I think that there is a tendency to post things that are funny, posting absurd things or making fun of people. They are emulations of something that they have already seen.
But for me there is no idea, concept of community or presentation around these videos.
What about the videos that we saw that are not really local or specific but more related to the processes of repetition and mimicry?
This leads to thinking more anthropologically by trying to locate what is common to all of us. I believe if you browsed in several areas, other cities, you would see the same thing.
Yes, but it is also very market and consumer driven. Online habits are influenced by the market and trends. You can see it as an appearance of new styles. For example, you know by now what a good Facebook photo is. Or if somebody posts something like “It’s finally spring and I can’t wait until summer so I can see all of my friends in bikinis”, then you can already predict what types of images you are going to see in the photo-albums of people you know.
I would like to see more videos of this city, but most people haven’t entered location data.
But you can also look other ways. I often concentrate on one city without needing to know the street names. For example, I’ll spend quite awhile just looking at videos of Tokyo. So if you are just given a general search parameter like “Tokyo”, then the way of getting in more detail, of finding specific streets and addresses – if you wanted to find the location – then you would have to make contact with people from the very beginning.
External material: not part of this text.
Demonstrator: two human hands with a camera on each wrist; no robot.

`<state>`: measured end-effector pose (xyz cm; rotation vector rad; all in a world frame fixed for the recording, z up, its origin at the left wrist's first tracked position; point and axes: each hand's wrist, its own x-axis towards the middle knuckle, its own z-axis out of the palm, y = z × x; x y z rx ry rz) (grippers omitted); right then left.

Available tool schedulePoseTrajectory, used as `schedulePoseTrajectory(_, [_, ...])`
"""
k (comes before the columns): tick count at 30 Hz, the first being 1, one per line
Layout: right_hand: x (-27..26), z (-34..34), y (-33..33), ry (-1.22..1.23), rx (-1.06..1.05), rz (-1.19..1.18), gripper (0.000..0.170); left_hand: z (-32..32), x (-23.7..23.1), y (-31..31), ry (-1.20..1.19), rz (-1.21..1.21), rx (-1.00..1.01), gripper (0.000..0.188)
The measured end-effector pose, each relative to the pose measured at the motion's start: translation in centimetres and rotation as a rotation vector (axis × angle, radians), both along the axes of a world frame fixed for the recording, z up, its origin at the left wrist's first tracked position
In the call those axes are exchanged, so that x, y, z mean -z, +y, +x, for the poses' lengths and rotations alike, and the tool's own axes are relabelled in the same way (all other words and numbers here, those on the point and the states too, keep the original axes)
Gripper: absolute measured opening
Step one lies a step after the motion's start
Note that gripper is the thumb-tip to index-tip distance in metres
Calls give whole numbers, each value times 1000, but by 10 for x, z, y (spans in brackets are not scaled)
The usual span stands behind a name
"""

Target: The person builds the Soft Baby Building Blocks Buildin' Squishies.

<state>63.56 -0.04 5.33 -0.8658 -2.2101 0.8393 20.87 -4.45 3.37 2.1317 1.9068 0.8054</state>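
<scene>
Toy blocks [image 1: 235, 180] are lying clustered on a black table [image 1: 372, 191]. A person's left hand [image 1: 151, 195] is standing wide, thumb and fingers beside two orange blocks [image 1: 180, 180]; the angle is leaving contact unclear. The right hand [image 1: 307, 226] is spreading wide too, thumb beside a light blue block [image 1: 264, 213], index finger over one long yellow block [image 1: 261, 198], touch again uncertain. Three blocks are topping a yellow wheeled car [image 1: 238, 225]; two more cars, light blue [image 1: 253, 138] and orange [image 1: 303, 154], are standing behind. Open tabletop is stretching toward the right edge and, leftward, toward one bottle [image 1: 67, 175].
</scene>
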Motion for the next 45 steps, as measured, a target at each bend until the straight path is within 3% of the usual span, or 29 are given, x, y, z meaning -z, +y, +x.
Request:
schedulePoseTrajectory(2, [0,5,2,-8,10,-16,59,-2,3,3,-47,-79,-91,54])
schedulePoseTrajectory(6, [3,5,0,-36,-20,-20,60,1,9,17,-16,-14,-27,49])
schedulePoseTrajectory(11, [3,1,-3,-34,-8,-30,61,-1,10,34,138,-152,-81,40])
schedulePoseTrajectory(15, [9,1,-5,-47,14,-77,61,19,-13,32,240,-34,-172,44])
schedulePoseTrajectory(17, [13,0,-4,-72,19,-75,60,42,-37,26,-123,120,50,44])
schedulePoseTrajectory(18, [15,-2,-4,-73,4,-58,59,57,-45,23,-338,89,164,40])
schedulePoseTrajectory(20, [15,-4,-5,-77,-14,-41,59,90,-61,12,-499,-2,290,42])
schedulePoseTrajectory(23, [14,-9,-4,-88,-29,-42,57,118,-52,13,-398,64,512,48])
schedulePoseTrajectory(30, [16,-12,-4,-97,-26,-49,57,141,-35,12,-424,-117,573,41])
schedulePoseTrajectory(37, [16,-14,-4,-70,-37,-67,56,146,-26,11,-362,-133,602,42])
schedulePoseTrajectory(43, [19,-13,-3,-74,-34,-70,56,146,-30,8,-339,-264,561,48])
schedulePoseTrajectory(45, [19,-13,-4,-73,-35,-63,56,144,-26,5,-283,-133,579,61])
Asking different people living there to give you more information about what you are looking at. This would be a very risky step actually, because it’s a risk of stepping out of anonymity and becoming present then. How many people would want to do that?
I would actually like to see more videos like the one we saw of Emily when you gave your artist talk.
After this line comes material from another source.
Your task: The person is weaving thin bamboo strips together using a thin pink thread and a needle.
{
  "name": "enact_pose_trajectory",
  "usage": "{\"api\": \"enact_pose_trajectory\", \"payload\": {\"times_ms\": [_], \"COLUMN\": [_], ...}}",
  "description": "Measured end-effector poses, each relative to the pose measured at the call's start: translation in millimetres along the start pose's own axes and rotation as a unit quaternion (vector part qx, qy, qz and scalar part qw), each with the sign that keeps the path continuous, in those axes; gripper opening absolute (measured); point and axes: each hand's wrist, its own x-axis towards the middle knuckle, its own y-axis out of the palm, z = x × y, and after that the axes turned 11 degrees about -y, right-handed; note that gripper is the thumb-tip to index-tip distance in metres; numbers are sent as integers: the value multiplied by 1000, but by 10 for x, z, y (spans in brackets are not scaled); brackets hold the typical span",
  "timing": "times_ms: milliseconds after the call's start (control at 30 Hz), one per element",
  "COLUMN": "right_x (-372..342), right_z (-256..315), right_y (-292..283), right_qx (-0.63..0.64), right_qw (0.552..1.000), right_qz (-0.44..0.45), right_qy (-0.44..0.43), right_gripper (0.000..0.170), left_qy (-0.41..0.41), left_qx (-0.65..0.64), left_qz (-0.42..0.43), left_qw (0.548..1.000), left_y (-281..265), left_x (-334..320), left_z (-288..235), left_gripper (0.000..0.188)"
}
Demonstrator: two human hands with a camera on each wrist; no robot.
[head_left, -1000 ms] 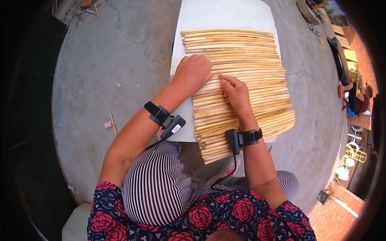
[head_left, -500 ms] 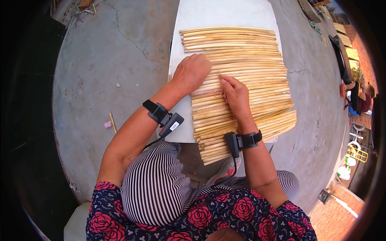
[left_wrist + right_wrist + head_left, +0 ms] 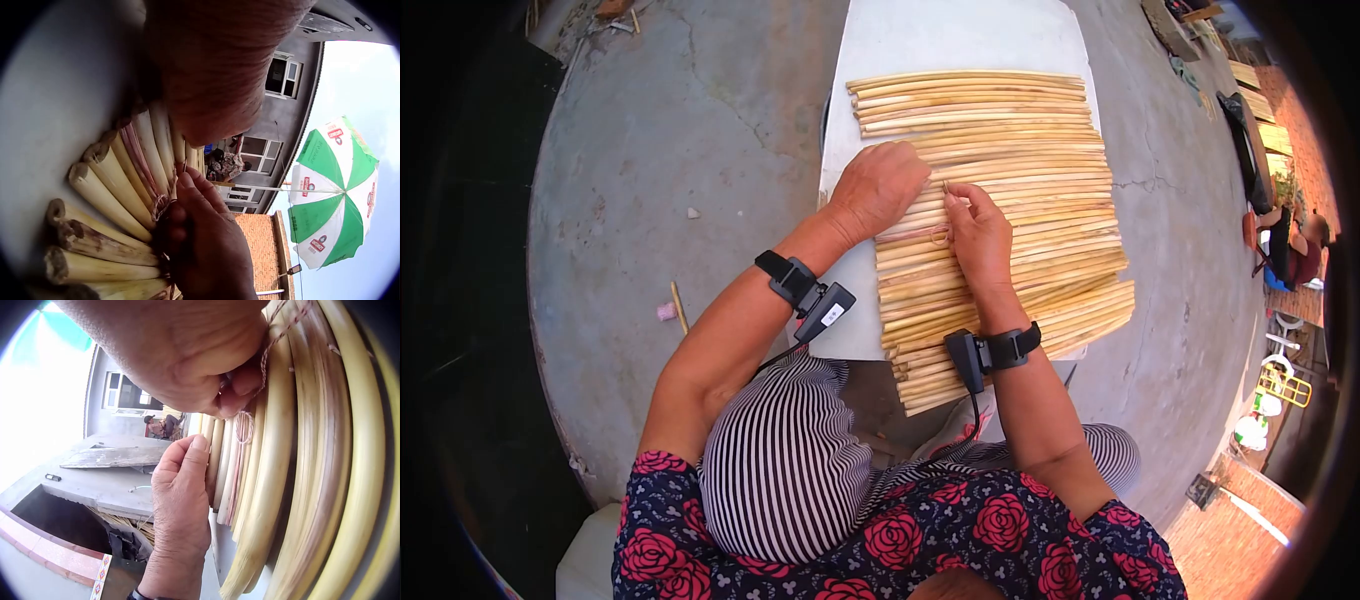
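Peeled pale-yellow stalks lie side by side as a mat on a white board. My left hand lies over their left part, fingers curled. In the right wrist view, the left hand has its thumb and forefinger together on the edge of a stalk. Just to its right, my right hand pinches a thin red-and-white twine between thumb and forefinger. A small loop of the twine lies over the stalks below those fingers. The left wrist view shows the right hand close beside the stalk ends.
Several separate stalks lie at the board's far end. Under my forearms are striped trousers. A short stick and a pink piece lie on the concrete floor. Another person sits far right.
My left hand has come slightly nearer to me. The right hand and forearm have shifted a little to the left, still pinching the twine. The mat stays in place.
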Motion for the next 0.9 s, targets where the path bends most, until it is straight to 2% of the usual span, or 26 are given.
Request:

We’ve seen videos that are completely rough and then others that are too prepared and controlled. There is not so much in between. Emily’s videos are semi-professional. She’s preparing, directing. She’s doing it in continuum and through this developing skills along the way. I’d like to see more of that out there.
image reference : The City is Creative
I was actually thinking about this process of tagging something. In order for something to be present, to exist, it has to be tagged. I’m thinking about what this pin that you always seeing on Google Maps. What if you made this mark in the physical space?
Aram Bartholl: Map
This is very interesting. It’s making you very aware of what this pin means. But also how its meaning shifts when it is in the digital world and when you encounter it in the physical environment.
I see it also being about a clash of environments via an interface. This reminds me about something that was introduced by Jorella Andrews in a keynote address she gave in a conference I attended in Vienna. She discussed that by playing with medium and content in ways that create collisions between media one can start to develop counter-narratives to what is expected. To this she refers to Marshall McCluhan where he states “when two or more environments encounter one another by direct interface, they tend to manifest their distinct qualities”. So I see this as also being about a clash between two environments through direct interface.
And at the same time this becomes a generational issue. For us, it’s a very common sign. We are living it. For older generations, not so much.
I saw a type of interactive game on YouTube. They make a game and you have to choose which video to view next. It’s fit into a narrative that you piece together by making choices. It might be interesting to use this interactivity in an urban game.